**Requirement**
Nothing but the data itself, reproduced exactly, is the expected answer.

**Data block**
#####

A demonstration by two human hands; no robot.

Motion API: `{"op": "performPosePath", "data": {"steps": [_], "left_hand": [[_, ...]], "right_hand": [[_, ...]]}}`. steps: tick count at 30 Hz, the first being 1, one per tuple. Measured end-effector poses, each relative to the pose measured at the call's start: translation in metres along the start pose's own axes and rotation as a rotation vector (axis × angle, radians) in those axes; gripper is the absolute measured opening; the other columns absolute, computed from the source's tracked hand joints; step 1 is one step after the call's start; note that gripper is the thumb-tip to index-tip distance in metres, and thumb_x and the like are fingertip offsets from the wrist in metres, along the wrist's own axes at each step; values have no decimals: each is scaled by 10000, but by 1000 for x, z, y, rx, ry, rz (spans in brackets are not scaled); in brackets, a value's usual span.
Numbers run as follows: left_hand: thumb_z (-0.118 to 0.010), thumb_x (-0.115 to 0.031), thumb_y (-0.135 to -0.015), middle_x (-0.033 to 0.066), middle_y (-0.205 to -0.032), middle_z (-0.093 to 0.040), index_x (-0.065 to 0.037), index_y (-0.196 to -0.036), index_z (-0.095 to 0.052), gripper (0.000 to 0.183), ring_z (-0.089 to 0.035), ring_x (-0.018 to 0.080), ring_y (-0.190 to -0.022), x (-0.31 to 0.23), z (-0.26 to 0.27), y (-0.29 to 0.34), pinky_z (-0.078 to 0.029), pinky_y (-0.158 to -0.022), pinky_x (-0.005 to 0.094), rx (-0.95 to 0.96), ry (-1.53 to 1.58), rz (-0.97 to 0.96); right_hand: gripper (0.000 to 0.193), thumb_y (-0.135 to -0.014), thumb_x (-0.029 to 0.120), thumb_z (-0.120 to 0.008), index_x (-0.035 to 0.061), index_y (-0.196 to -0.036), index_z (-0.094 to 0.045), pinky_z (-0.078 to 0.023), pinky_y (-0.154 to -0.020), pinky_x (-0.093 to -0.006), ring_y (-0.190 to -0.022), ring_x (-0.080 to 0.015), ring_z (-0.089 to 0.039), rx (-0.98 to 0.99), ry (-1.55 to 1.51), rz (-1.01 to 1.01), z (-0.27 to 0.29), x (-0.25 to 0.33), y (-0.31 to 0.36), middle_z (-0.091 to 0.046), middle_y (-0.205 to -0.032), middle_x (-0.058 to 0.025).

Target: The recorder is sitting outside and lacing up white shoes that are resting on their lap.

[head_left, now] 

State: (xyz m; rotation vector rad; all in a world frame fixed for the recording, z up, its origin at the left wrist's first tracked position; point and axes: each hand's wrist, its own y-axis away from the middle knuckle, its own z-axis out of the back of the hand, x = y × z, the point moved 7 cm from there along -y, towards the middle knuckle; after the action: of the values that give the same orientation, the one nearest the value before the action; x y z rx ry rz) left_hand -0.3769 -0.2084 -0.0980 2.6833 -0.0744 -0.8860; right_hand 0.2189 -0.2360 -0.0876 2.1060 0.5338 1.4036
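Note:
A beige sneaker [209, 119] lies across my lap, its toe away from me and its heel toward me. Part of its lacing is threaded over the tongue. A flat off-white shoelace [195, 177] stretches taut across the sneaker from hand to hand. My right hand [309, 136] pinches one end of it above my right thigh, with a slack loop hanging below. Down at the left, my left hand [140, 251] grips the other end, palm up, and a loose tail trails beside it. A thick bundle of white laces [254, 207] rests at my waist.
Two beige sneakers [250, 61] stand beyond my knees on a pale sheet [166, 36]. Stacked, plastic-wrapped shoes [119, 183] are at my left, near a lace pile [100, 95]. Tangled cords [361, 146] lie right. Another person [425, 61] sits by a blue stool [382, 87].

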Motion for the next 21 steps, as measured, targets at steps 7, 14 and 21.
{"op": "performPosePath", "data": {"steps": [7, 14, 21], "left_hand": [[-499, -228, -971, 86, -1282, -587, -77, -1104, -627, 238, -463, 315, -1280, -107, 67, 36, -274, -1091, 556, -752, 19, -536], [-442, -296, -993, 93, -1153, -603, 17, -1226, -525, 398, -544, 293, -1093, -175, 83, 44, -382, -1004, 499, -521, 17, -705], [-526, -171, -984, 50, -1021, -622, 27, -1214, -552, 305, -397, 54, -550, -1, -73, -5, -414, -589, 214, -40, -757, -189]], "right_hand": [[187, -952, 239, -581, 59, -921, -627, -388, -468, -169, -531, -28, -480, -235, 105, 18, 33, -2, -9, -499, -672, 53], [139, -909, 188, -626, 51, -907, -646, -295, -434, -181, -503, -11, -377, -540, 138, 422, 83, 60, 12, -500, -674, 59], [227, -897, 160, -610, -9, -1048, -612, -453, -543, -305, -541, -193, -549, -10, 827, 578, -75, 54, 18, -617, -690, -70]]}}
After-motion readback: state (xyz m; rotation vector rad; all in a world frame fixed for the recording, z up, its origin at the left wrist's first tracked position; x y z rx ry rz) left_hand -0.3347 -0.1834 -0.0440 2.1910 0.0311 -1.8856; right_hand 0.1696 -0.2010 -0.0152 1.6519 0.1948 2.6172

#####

**Answer space**
A demonstration by two human hands; no robot.

Motion API: `{"op": "performPosePath", "data": {"steps": [_], "left_hand": [[_, ...]], "right_hand": [[_, ...]]}}`. steps: tick count at 30 Hz, the first being 1, one per tuple. Measured end-effector poses, each relative to the pose measured at the call's start: translation in metres along the start pose's own axes and rotation as a rotation vector (axis × angle, radians) in those axes; gripper is the absolute measured opening; the other columns absolute, computed from the source's tracked hand joints; step 1 is one step after the call's start; note that gripper is the thumb-tip to index-tip distance in metres, and thumb_x and the like are fingertip offsets from the wrist in metres, along the wrist's own axes at each step; values have no decimals: each is scaled by 10000, but by 1000 for x, z, y, rx, ry, rz (spans in brackets are not scaled); in brackets, a value's usual span.
Numbers run as follows: left_hand: thumb_z (-0.118 to 0.010), thumb_x (-0.115 to 0.031), thumb_y (-0.135 to -0.015), middle_x (-0.033 to 0.066), middle_y (-0.205 to -0.032), middle_z (-0.093 to 0.040), index_x (-0.065 to 0.037), index_y (-0.196 to -0.036), index_z (-0.095 to 0.052), gripper (0.000 to 0.183), ring_z (-0.089 to 0.035), ring_x (-0.018 to 0.080), ring_y (-0.190 to -0.022), x (-0.31 to 0.23), z (-0.26 to 0.27), y (-0.29 to 0.34), pinky_z (-0.078 to 0.029), pinky_y (-0.158 to -0.022), pinky_x (-0.005 to 0.094), rx (-0.95 to 0.96), ry (-1.53 to 1.58), rz (-0.97 to 0.96); right_hand: gripper (0.000 to 0.193), thumb_y (-0.135 to -0.014), thumb_x (-0.029 to 0.120), thumb_z (-0.120 to 0.008), index_x (-0.035 to 0.061), index_y (-0.196 to -0.036), index_z (-0.094 to 0.045), pinky_z (-0.078 to 0.023), pinky_y (-0.154 to -0.020), pinky_x (-0.093 to -0.006), ring_y (-0.190 to -0.022), ring_x (-0.080 to 0.015), ring_z (-0.089 to 0.039), rx (-0.98 to 0.99), ry (-1.55 to 1.51), rz (-1.01 to 1.01), z (-0.27 to 0.29), x (-0.25 to 0.33), y (-0.31 to 0.36), middle_z (-0.091 to 0.046), middle_y (-0.205 to -0.032), middle_x (-0.058 to 0.025).

Target: The recorder is sitting outside and lacing up white shoes that are resting on their lap.

[head_left, now] 

State: (xyz m; rotation vector rad; all in a world frame fixed for the recording, z up, its origin at the left wrist's first tracked position; point and axes: each hand's wrist, its own y-axis away from the middle knuckle, its own z-axis out of the back of the hand, x = y × z, the point moved 7 cm from there along -y, towards the middle knuckle; after the action: of the values that give the same orientation, the one nearest the value before the action; x y z rx ry rz) left_hand -0.3769 -0.2084 -0.0980 2.6833 -0.0744 -0.8860; right_hand 0.2189 -0.2360 -0.0876 2.1060 0.5338 1.4036
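Note:
A beige sneaker [209, 119] lies across my lap, its toe away from me and its heel toward me. Part of its lacing is threaded over the tongue. A flat off-white shoelace [195, 177] stretches taut across the sneaker from hand to hand. My right hand [309, 136] pinches one end of it above my right thigh, with a slack loop hanging below. Down at the left, my left hand [140, 251] grips the other end, palm up, and a loose tail trails beside it. A thick bundle of white laces [254, 207] rests at my waist.
Two beige sneakers [250, 61] stand beyond my knees on a pale sheet [166, 36]. Stacked, plastic-wrapped shoes [119, 183] are at my left, near a lace pile [100, 95]. Tangled cords [361, 146] lie right. Another person [425, 61] sits by a blue stool [382, 87].
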
Motion for the next 21 steps, as measured, targets at steps 7, 14 and 21.
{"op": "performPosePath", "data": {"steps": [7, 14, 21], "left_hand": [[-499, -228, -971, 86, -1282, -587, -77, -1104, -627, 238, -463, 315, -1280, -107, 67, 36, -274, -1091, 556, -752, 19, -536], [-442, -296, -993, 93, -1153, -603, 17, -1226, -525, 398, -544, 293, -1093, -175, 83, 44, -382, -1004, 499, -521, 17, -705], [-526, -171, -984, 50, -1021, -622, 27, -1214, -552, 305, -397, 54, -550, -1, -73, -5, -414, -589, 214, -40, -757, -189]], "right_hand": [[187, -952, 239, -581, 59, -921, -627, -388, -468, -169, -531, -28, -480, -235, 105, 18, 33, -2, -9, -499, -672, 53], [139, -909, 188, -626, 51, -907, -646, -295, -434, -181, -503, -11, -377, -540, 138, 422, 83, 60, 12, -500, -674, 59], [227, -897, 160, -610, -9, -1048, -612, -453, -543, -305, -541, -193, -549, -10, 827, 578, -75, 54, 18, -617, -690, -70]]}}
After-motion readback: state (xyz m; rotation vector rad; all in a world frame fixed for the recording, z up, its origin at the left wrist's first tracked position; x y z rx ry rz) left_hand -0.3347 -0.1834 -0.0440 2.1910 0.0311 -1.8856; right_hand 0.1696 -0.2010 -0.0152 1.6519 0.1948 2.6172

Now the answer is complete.